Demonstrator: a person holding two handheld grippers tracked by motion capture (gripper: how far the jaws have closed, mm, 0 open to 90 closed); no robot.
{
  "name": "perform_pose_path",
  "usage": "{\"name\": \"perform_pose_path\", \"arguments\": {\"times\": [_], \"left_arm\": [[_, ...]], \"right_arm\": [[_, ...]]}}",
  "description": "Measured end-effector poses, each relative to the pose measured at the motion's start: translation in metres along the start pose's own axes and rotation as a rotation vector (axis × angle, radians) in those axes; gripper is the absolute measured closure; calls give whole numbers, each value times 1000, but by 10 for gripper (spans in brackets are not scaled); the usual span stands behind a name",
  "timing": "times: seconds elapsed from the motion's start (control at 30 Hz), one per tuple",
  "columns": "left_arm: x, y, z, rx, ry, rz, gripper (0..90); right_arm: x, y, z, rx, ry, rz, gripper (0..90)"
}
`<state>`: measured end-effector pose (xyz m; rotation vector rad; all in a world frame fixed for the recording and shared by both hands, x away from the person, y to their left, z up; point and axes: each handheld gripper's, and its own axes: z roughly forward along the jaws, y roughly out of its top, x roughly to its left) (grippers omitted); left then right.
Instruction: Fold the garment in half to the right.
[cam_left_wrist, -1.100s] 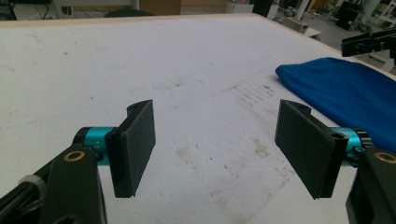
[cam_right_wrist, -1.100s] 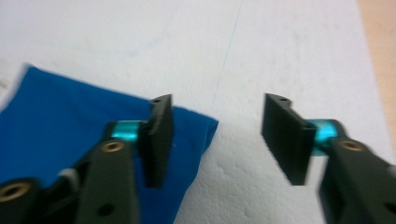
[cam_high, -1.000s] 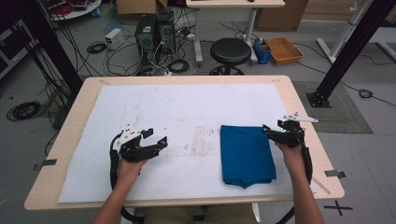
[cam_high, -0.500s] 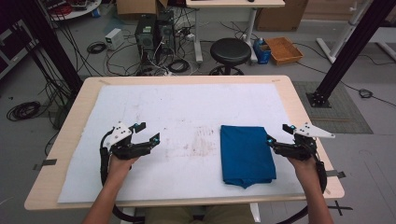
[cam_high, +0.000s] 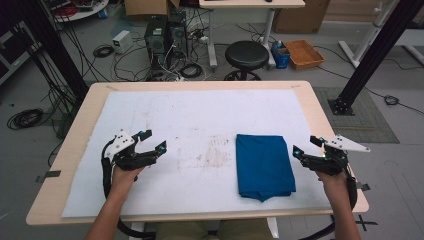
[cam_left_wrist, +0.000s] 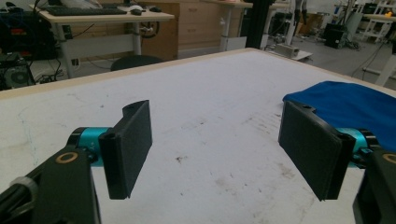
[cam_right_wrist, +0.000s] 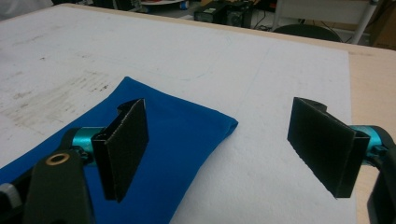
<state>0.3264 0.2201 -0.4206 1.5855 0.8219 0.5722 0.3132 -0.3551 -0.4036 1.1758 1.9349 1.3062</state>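
A folded blue cloth (cam_high: 264, 165) lies flat on the white mat (cam_high: 200, 110), right of centre. My left gripper (cam_high: 154, 140) hovers over the mat's left part, far from the cloth, jaws wide apart with nothing between them. In the left gripper view (cam_left_wrist: 217, 112) the blue cloth (cam_left_wrist: 345, 105) shows beyond the right jaw. My right gripper (cam_high: 305, 145) sits just off the cloth's right edge; its jaws have just been opening and stand wide with nothing between them. The right gripper view (cam_right_wrist: 219, 109) has the blue cloth (cam_right_wrist: 177, 135) under and behind the left jaw, with bare mat between the jaws.
The mat carries dark smudges (cam_high: 215, 152) near its middle. The wooden table (cam_high: 80, 120) shows as a rim around the mat. Beyond the far edge are a black stool (cam_high: 246, 52), computer cases and cables on the floor, and a black frame post (cam_high: 370, 55) at the right.
Both hands have drawn outward and toward the near edge. The right gripper left the cloth's right edge and moved right; the left gripper shifted left. The cloth has stayed put.
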Motion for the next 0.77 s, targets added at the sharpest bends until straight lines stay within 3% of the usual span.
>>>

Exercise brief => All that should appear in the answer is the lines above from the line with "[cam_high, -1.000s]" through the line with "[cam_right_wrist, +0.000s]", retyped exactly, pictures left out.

Completed exercise =>
[cam_high, -1.000s] 
[cam_high, -0.500s] 
[cam_high, +0.000s] 
[cam_left_wrist, +0.000s] 
[cam_right_wrist, +0.000s] 

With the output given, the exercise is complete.